I find it hard to believe but it is 30 years since Hollywood star Rock Hudson died amid a lot of bad publicity about his death. Rock died of AIDs, which then was considered a new contagious plague. Perhaps he made a mistake of travelling to Paris for some last minute cure hope but he collapsed there and he was forced to reveal his illness. He was beyond treatment and his wish was to die at his home in Los Angeles. He was returned there on a stretcher although some airlines refused to transport him as they feared the illness was contagious by merely a touch.

Rock was one of the last great stars of Hollywood's last golden era. He was discovered by Henry Willson, a gay talent agent. Henry launched a number of stars in the 1950s often via the casting couch. However, he knew how to be ruthless to protect his boys.

Once Rock had become a star in the 1950s a scandal magazine threatened to 'out him' and sadly in those days it meant the end of your career. Instead, Henry agreed to expose the criminal record of one of his lesser cowboy stars and Rock remained the all American heartthrob to a generation of female cinemagoers. To cover the tracks further he arranged for Rock to marry his secretary to squash further rumours. Can you imagine trying to control the tabloids like that today?

I don't think Rock ever worked in Borehamwood but I stand to be corrected. I met him briefly once in the 1980s on the set of an Agatha Christie movie being shot in England. I still recall him standing from his chair and towering above me as he was well over six-feet tall. 

Rock came across as a very nice guy who took his career extremely seriously and his films were extremely popular in the 1950s and 1960s. He was fairly open about being gay but in that era if you were a success such potentially career destroying matters were covered up. 

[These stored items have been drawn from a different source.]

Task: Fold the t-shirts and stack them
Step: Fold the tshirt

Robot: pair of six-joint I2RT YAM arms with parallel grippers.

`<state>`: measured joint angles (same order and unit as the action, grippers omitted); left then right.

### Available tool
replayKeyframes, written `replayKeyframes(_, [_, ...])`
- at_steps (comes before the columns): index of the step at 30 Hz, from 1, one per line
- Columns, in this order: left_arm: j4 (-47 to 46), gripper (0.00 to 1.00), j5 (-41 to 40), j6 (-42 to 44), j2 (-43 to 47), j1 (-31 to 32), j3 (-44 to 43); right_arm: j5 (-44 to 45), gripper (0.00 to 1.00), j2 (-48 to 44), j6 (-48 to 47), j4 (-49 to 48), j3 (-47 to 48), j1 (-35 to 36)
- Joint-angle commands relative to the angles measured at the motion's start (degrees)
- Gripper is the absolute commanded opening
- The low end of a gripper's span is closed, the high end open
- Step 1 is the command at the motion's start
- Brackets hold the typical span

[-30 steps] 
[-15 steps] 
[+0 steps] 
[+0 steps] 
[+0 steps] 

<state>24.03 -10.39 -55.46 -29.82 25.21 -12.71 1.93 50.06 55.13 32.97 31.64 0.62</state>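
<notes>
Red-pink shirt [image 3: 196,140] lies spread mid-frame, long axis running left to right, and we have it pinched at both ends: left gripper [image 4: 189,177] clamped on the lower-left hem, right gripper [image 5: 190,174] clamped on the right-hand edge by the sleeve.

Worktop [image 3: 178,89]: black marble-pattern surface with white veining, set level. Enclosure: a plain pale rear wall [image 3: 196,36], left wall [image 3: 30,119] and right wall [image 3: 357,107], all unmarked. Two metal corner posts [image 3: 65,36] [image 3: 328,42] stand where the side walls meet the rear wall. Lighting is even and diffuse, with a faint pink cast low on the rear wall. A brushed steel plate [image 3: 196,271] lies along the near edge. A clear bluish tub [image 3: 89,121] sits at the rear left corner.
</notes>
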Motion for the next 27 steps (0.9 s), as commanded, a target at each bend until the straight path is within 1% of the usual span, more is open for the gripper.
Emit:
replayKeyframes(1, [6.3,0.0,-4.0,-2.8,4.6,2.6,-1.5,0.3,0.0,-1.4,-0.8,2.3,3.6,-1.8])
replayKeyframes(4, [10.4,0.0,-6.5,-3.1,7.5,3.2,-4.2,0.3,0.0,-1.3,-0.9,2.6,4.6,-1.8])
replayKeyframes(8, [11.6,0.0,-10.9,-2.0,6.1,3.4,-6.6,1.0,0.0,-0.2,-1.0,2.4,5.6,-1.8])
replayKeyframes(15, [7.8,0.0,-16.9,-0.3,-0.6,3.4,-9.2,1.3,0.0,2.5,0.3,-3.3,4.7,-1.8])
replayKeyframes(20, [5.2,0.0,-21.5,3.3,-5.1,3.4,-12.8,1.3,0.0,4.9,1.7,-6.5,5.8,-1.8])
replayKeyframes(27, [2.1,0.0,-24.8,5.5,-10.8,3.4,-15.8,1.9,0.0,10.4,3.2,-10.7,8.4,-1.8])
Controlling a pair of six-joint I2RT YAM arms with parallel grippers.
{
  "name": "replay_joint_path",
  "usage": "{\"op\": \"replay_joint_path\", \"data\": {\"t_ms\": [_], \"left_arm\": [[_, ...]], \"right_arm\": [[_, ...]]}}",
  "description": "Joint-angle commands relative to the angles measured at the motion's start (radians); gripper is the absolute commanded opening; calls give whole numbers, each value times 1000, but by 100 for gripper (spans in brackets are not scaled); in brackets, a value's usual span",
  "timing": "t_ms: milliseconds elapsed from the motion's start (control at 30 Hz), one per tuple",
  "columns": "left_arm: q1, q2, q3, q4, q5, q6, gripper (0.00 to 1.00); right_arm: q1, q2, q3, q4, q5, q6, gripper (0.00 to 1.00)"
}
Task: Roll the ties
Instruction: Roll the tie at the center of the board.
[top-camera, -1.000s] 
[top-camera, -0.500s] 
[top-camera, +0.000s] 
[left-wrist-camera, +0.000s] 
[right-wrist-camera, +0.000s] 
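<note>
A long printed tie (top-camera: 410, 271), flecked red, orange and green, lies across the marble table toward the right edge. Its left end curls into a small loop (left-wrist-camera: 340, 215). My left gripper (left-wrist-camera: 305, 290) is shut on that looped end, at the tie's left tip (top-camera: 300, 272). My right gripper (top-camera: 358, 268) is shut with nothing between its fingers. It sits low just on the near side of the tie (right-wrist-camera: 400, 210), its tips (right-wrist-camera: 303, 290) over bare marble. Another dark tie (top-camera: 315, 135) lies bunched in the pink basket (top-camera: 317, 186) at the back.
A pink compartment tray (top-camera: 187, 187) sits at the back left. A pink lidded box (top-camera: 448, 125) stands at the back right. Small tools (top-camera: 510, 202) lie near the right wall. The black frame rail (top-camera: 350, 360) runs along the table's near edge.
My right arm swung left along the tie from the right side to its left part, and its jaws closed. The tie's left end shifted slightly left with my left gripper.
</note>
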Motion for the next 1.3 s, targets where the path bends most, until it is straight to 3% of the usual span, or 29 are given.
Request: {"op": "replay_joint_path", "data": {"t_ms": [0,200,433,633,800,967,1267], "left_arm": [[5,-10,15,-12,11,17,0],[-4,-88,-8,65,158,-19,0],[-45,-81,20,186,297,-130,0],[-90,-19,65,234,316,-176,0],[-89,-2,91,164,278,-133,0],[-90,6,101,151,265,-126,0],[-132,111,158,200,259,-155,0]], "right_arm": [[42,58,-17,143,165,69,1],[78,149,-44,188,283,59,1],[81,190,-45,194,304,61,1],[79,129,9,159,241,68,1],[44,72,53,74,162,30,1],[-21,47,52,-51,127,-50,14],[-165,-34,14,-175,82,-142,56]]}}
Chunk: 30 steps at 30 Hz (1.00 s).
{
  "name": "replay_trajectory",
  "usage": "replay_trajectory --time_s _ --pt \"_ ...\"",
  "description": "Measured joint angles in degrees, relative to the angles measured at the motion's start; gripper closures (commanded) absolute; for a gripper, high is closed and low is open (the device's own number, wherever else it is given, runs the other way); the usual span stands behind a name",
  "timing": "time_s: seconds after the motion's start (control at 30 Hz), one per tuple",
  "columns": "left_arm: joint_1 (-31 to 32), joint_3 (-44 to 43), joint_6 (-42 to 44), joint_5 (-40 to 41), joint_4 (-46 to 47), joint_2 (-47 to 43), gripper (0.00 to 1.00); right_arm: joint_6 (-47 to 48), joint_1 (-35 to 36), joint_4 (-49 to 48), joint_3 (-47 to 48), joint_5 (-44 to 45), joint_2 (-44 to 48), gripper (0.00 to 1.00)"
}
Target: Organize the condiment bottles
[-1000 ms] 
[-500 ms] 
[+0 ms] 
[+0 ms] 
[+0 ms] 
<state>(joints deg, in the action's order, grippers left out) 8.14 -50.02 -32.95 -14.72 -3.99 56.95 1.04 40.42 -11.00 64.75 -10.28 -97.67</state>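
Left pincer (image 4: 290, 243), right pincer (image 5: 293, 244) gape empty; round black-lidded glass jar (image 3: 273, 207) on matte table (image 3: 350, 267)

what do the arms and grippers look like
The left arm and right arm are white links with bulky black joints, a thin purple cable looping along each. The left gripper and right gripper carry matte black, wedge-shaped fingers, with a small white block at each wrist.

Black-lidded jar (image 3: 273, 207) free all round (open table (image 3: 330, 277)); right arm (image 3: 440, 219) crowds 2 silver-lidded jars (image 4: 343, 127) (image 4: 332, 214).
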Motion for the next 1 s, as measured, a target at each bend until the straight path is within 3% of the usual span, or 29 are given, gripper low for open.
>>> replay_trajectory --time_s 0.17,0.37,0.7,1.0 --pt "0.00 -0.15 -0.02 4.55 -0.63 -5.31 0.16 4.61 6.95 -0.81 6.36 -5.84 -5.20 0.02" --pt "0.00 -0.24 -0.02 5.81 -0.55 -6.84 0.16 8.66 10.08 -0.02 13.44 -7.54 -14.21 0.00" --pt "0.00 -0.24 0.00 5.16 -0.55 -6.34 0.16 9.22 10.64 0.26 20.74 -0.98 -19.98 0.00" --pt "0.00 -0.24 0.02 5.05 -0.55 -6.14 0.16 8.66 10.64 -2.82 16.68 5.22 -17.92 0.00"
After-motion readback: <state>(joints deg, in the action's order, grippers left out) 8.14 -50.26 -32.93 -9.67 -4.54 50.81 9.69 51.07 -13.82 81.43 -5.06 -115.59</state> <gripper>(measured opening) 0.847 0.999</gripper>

When Rock became very ill his friends hoped that he would die in Los Angeles where they had already prepared a cover story that he died from liver disease, especially as he was a heavy drinker. That did not happen and when he passed away in his mansion face masked medics removed his body and shortly after he was cremated and his ashes scattered at sea. His last lover, now also deceased sued his estate for having been exposed to AIDs without knowing it and won several million dollars in compensation. His mansion was part of his estate and went to probate and was bought by director John Landis for nearly $3 million and promptly demolished most of it. It is hard to believe such attitudes existed just 30 years ago.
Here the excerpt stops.